Thesis title: Uncertainty Estimation for Adaptable and Reliable Robotic Vision

Author: Simon Kristoffersson Lind, Department of Computer Science, Lund University

Faculty opponent: Professor Fredrik Lindsten, Linköping University

Examination Committee:

• Dr. Evangelos Boukas, Danish Technical University, Denmark
• Professor Jon Sporring, University of Copenhagen, Denmark
• Senior Lecturer Mikael Nilsson, Lund University
• Deputies: Senior Lecturer Magnus Oskarsson, Lund University & Professor Bo Bernhardsson, Lund University

Session chair: Associate Senior Lecturer Susanna Rezende, Lund University

Supervisors:

• Main supervisor: Professor Volker Krueger, Lund University
• Professor Jacek Malec, Lund University
• Associate Professor Luigi Nardi, Lund University

Location: E:1406, E-huset, Klas Anshelms väg 10/Ole Römers väg 3, Lund

Here is a link to download the thesis at LU Research Portal

Abstract

Throughout the past decade, neural network-based vision has been increasingly integrated into robots. It is well-known, however, that neural networks can be unreliable, especially when faced with inputs that differ from their training data. With the goal of making neural network-based vision more reliable for robotic applications, this thesis explores uncertainty estimation, and adaptability.

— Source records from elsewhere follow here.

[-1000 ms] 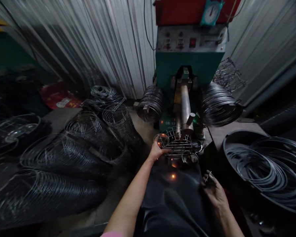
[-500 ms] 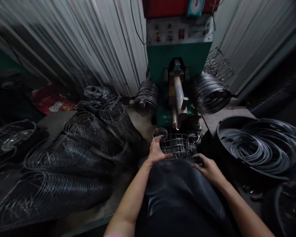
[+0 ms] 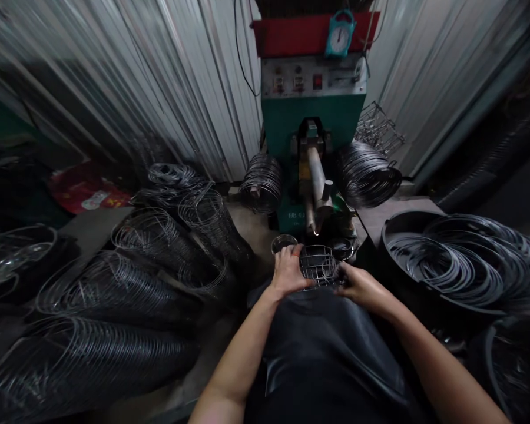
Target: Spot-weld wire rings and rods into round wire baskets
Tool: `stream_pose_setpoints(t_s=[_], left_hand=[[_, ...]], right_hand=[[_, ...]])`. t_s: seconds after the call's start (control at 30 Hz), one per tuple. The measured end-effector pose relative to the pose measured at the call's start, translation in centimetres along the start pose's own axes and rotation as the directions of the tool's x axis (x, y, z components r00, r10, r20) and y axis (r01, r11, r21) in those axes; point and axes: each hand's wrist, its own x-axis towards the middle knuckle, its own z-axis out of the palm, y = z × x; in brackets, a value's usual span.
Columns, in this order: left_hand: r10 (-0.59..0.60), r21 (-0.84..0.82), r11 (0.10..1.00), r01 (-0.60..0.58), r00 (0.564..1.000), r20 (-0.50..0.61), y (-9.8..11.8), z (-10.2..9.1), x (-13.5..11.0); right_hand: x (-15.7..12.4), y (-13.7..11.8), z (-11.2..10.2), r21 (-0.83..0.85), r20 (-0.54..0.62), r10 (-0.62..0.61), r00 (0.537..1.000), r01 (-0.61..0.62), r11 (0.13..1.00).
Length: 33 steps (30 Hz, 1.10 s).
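A small round wire basket [image 3: 318, 266] sits in front of me above my dark apron, just below the electrode tips [image 3: 314, 231] of a green spot-welding machine [image 3: 287, 123]. My left hand [image 3: 288, 272] grips its left side, thumb near the bottom and fingers over the top. At the basket's right edge, my right hand [image 3: 360, 285] is closed, fingertips pinched against the wires; whether a small piece is between them is hidden. A wire ring [image 3: 284, 240] shows just beyond my left fingers.
Long stacks of wire rings [image 3: 115, 347] and mesh cylinders [image 3: 212, 221] stand on the left. Bundles of wire hoops [image 3: 261, 182] hang beside the machine. A black tub [image 3: 385, 247] of large wire rings is at the right. A teal dial scale [image 3: 340, 38] sits above the control panel.
My right hand has moved left from a spot apart from the basket to its right edge, and its fingers have closed there. My left hand stays on the basket. The view has tilted up slightly.
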Motion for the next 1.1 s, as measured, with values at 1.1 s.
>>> stream_pose_setpoints(t_s=[1.1], left_hand=[[0.039,-0.037,0.999,-0.036,0.995,0.093,0.9,0.6,0.6]], right_hand=[[0.1,3.1,3.9,0.186,-0.158,-0.314,0.936,0.341,0.922]])
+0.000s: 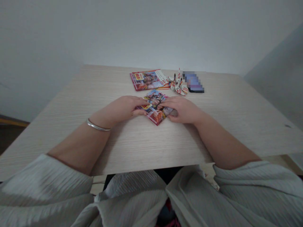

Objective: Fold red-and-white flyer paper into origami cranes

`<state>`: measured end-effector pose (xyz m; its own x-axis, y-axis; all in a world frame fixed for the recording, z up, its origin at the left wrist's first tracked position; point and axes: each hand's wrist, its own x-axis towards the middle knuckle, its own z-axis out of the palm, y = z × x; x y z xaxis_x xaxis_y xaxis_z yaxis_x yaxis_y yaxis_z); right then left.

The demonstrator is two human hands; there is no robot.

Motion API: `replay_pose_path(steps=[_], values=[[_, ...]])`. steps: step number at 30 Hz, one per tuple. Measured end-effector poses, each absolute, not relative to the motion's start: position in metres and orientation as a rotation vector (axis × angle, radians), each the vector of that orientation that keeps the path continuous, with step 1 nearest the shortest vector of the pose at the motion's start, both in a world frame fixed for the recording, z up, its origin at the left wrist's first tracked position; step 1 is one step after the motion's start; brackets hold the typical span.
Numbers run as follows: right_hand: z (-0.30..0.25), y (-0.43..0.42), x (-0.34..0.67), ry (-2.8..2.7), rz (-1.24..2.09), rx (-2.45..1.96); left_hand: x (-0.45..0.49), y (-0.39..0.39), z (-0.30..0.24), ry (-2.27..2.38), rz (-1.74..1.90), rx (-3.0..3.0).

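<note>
A colourful printed paper (156, 116), squarish and turned like a diamond, lies on the table in front of me. My left hand (129, 107) grips its left corner, fingers over the top and thumb at the near edge. At the right corner, my right hand (182, 108) holds the same paper in a similar way. Both side corners are partly hidden under my fingers. A silver bangle (97, 126) circles my left wrist.
Behind the paper lies a stack of printed leaflets (149, 80). Beside it stands a folded paper shape (178, 84) with pointed parts. A phone (194, 82), blurred out, lies to its right. The pale wooden table (71, 104) meets a wall at the back.
</note>
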<state>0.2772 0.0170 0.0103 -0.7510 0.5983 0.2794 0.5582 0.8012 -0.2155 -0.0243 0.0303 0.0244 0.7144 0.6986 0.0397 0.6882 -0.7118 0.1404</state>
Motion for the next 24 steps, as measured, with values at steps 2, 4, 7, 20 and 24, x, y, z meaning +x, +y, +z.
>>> replay_pose_path(steps=[2, 4, 7, 20, 24], values=[[0.010, 0.016, 0.272, -2.675, 0.123, -0.848, -0.022, 0.030, 0.023, 1.096, 0.110, 2.867], [0.009, 0.015, 0.268, -2.694, 0.068, -0.860, -0.020, 0.030, 0.022, 1.085, 0.070, 2.939], [0.010, 0.015, 0.268, -2.726, 0.087, -0.903, -0.019, 0.029, 0.020, 1.109, 0.016, 2.984], [0.010, 0.019, 0.277, -2.553, 0.251, -1.163, -0.014, 0.022, 0.033, 1.321, 0.110, 2.894], [0.007, 0.019, 0.269, -2.419, 0.164, -1.327, -0.004, 0.014, 0.032, 1.618, 0.208, 2.780]])
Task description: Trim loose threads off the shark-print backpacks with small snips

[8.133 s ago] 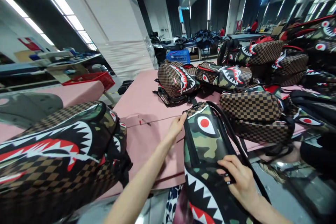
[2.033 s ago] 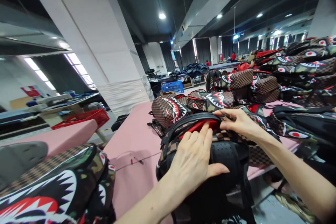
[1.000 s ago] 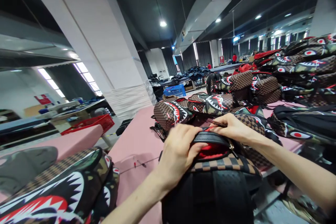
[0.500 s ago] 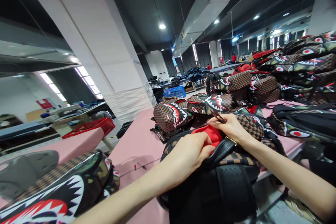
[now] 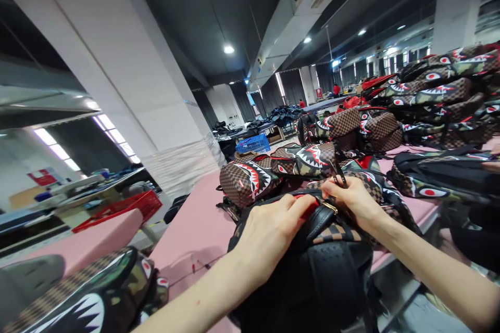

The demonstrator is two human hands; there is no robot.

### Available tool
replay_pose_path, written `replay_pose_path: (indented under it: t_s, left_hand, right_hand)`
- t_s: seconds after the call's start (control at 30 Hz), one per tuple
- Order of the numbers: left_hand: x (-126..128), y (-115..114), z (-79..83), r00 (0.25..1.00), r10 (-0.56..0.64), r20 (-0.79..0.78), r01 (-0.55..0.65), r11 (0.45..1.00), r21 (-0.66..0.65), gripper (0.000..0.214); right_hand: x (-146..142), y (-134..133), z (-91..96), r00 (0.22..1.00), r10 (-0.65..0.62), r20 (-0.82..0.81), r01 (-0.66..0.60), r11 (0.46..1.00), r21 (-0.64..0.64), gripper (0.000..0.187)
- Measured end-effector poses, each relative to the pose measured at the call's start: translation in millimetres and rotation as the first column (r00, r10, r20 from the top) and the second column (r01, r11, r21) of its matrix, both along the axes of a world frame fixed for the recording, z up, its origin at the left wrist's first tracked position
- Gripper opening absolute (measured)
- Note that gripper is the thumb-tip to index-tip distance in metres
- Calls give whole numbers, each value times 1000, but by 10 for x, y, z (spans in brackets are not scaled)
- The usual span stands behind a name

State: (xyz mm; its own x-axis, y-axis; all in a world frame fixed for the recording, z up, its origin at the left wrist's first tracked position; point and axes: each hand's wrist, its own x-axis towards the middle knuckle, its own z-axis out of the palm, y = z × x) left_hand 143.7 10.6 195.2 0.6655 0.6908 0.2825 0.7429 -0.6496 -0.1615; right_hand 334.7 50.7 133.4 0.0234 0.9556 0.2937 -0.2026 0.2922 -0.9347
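Observation:
A black-backed backpack (image 5: 324, 276) with brown checked trim and red lining stands at the near edge of the pink table (image 5: 195, 223), its padded back facing me. My left hand (image 5: 269, 234) grips its top edge, fingers curled over the red lining. My right hand (image 5: 353, 200) pinches a dark zipper pull or strap at the top of the same backpack.
Several shark-mouth backpacks (image 5: 250, 179) lie on the table beyond, with a tall stack (image 5: 441, 93) at the right. Another shark backpack (image 5: 86, 302) sits at lower left. A red crate (image 5: 125, 205) and blue crate (image 5: 250, 143) stand further off. A white pillar (image 5: 128, 83) rises left.
The opening showing red lining has narrowed under my hands. My left hand has shifted along the top edge, and my right hand stays pinched on the pull.

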Motion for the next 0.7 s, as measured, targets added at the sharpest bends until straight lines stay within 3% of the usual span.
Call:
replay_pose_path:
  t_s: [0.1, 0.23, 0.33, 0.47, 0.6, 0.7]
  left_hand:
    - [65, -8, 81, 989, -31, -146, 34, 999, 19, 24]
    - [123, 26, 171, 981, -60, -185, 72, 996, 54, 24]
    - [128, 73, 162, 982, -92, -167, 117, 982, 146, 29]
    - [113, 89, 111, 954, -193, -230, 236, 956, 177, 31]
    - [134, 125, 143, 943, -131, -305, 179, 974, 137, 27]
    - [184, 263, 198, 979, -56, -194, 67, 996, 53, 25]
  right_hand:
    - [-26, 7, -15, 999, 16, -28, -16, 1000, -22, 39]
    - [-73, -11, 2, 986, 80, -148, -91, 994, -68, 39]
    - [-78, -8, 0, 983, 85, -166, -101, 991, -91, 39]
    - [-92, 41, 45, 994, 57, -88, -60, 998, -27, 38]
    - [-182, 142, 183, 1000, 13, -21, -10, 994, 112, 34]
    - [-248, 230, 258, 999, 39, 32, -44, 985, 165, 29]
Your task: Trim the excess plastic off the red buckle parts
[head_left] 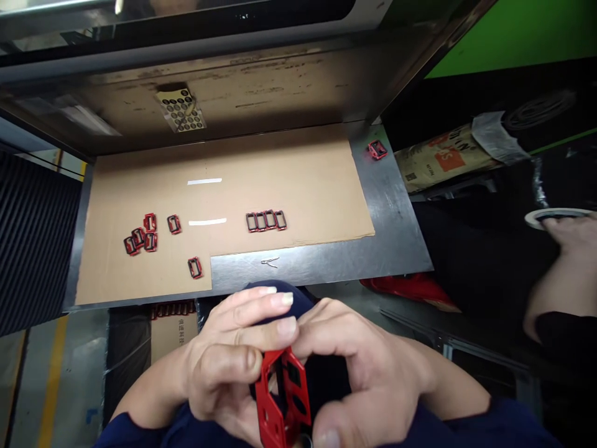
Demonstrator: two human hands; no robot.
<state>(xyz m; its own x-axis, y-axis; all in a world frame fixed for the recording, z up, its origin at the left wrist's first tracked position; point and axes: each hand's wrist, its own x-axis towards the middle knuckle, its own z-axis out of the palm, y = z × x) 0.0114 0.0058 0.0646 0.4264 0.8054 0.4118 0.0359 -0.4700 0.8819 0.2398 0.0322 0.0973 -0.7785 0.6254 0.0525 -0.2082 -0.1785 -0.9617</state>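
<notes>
Close to my body, a red plastic housing (283,398) with a rectangular opening and black parts inside is held between my two hands. My left hand (228,358) grips its left side, with the thumb and fingertips at its upper edge. From the right, my right hand (373,367) curls around it; the index finger reaches the top edge and the thumb is low beside it. Beyond my hands, small metal tweezers or pliers (269,262) lie on the bare metal strip of the bench. A single red-and-black frame (194,267) lies nearest on the cardboard.
A cardboard sheet (289,168) covers most of the metal bench (396,211). It carries a row of several frames (265,221) and a loose cluster (140,236). One red part (377,149) sits at the back right corner. Another person's hand (576,233) touches a white roll (536,218).
</notes>
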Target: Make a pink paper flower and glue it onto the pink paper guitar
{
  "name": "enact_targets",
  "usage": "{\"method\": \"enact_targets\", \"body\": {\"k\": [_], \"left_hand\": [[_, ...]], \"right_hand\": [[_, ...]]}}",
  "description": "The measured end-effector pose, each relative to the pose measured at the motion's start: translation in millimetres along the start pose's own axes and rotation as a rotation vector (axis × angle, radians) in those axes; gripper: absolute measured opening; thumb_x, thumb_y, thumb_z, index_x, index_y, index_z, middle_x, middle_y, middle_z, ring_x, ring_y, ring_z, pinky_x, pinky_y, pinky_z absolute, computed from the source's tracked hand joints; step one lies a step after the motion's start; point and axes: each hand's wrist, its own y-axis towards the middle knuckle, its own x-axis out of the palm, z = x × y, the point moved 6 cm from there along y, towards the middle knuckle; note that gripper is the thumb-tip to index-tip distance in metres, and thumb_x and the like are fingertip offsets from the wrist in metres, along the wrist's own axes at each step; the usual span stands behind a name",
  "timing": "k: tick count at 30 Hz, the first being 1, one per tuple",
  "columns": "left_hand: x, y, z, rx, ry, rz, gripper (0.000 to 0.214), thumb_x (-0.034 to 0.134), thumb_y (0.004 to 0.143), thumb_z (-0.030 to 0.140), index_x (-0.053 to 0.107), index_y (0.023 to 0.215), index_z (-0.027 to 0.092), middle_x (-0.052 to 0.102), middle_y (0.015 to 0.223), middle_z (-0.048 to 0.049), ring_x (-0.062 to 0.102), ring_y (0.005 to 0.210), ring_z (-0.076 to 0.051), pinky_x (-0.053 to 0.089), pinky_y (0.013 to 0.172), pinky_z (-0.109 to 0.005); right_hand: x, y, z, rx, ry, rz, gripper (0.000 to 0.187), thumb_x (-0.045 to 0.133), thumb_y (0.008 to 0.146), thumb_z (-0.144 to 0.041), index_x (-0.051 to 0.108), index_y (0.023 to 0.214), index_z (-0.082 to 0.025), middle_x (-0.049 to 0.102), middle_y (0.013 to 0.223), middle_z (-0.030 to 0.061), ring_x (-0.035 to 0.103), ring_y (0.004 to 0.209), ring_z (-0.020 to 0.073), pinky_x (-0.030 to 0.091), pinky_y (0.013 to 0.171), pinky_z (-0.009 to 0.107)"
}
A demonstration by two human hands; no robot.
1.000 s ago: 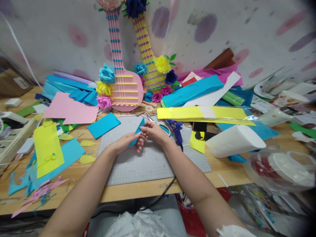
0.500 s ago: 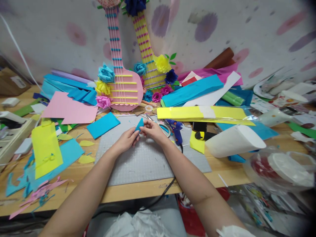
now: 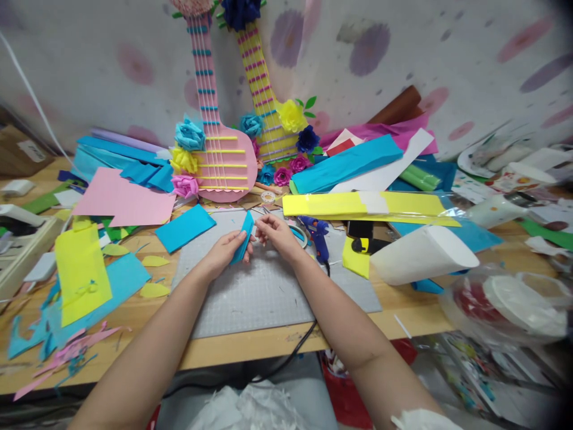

Adaptability is explored in terms of the cameras themselves, and it is argued that their built-in parameters form a suitable basis for adapting to varying and difficult visual scenes. An optimization problem is formulated, to adjust camera parameters with the goal of minimizing uncertainty.

Depending on the application, it can be beneficial to express uncertainty across local regions in an image. A gradient-based method is proposed based on normalizing flows, which provides uncertainty estimates at the pixel-level.

The notion of adaptability based on uncertainty is further applied to visuomotor policy learning. A normalizing flow is used to directly produce fine-grained control sequences for a dual-arm robot, and its uncertainty estimate is used to improve the overall quality of generated sequences.

Calibration for regression problems is non-trivial. Several different calilbration metrics are used in literature, but they are lacking proper analysis. Such an analysis is provided by the use of toy datasets, to gain insight into what they measure, and whether they are stable estimates.

Finally, a combined uncertainty estimate is proposed based on softmax and normalizing flows, that aims to mimic the uncertainty estimate from Gaussian processes. This proposed uncertainty estimate is shown to perform well in the problem of selective classification in the presence of out-of-distribution data.